Broken Fifth Metacarpal

A Broken Fifth Metacarpal is quite common but what is the fifth metacarpal bone? Look at your hand. The long bones which connect your fingers to the wrist are the metacarpal bones. The first metacarpal bone connects the thumb to the wrist. Whereas, the fifth metacarpal is the one connecting your smallest finger to your wrist. The fifth metacarpal is small, delicate and easily broken.

A broken fifth metacarpal bone is also called a boxer’s fracture or a brawler’s fracture. These names are due to the fact that this injury is normally caused by striking an object (hopefully not another person!) with a closed fist.

How is a broken fifth metacarpal diagnosed?

  • Broken metacarpal bones are normally diagnosed through a doctor’s exam and x-rays.
  • Symptoms typically include numbness, swelling, bruising, and discoloration of the hand.

How will my doctor treat my broken fifth metacarpal?

  • Upon diagnosis, your doctor will have determined how serious your fracture is and if it requires surgery.
  • Your doctor will probably send you home with some home care instructions.
  • Most often, these injuries heal quite nicely with minor at home care, provided you follow some good, old-fashioned first aid advice!

How should I care for my broken fifth metacarpal at home?

1. Ice: You’ve probably heard your doctor, your mother, your coach, and your eigth grade gym teacher give the same advice over and over again! ICE THAT INJURY!

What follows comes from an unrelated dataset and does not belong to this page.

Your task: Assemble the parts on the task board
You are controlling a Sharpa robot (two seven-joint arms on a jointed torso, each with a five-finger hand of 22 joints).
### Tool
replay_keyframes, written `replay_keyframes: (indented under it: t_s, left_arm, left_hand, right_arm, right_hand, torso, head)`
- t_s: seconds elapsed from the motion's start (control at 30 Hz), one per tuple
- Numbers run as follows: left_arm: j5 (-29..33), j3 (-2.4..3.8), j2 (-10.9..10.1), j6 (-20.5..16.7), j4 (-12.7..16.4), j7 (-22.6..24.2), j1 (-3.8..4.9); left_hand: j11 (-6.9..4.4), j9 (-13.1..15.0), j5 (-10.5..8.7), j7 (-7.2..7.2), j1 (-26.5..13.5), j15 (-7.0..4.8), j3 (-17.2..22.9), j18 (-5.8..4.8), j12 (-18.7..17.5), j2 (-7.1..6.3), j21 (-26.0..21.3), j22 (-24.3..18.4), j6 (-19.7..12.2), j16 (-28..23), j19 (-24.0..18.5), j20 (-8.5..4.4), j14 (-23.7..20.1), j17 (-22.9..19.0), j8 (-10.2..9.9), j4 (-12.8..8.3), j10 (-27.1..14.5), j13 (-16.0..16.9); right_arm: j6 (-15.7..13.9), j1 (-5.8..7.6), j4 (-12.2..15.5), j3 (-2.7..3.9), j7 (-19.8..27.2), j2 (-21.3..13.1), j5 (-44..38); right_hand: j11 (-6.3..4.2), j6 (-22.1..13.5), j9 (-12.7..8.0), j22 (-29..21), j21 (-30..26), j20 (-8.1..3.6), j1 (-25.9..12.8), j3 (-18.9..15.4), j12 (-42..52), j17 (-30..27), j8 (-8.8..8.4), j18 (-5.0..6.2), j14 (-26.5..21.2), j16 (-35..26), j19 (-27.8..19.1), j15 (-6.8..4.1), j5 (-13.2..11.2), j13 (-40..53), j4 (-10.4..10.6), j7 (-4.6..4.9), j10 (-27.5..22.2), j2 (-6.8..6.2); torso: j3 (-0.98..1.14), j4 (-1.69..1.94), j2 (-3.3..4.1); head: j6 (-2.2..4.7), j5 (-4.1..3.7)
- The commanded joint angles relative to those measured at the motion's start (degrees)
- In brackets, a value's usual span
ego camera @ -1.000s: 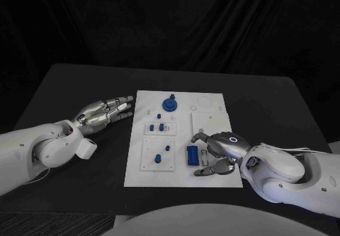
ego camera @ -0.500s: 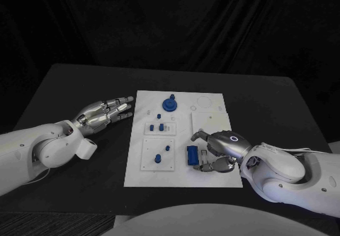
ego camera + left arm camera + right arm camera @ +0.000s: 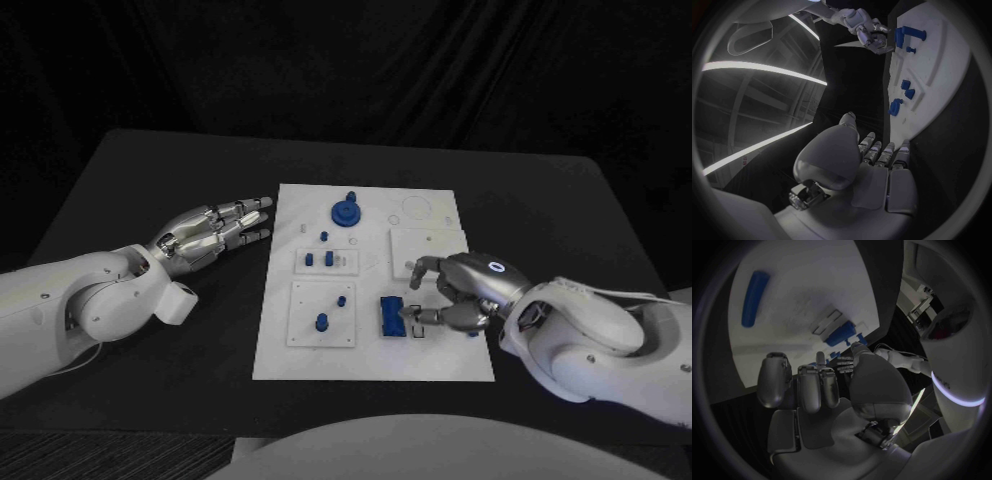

  • Make a home ice pack by placing several ice cubes into a plastic zipper bag.
  • Then, wrap it in a kitchen towel and apply it to the injury.
  • Ice the metacarpal fracture at frequent intervals.
  • The ice will help reduce swelling and therefore discomfort.

2. Pain Relievers: If you have a mild 5th metacarpal fracture, and your doctor didn’t prescribe painkillers, you may want to take a non-prescription pain reliever.

  • You can use an over the counter ibuprofen or acetaminophen.
  • As always, be sure to follow the manufacturer’s dosage recommendations.
  • Also, you always want to be aware of any medication allergies you may have.
  • If you are unsure of dosing, please check with your local pharmacist.

3. An Elevated State: Elevation of the hand with the broken fifth metacarpal will assist in reducing the swelling of the area.

  • We know this advice is commonly given for first aid for many minor injuries.
  • It really does help minimize the swollen area! This should also alleviate some of the discomfort.

4. Immobilization: When you have a fifth metacarpal fracture, it will normally take around 6 weeks for your fracture to heal.

    • During that time, it is best to immobilize your hand with a splint.
    • You may also tape the affected finger to another finger.

5. Rest Your Injury

If you don’t want to splint or tape your metacarpal fracture, please give your hand a lot of rest! It deserves it after the trauma you have just done to it!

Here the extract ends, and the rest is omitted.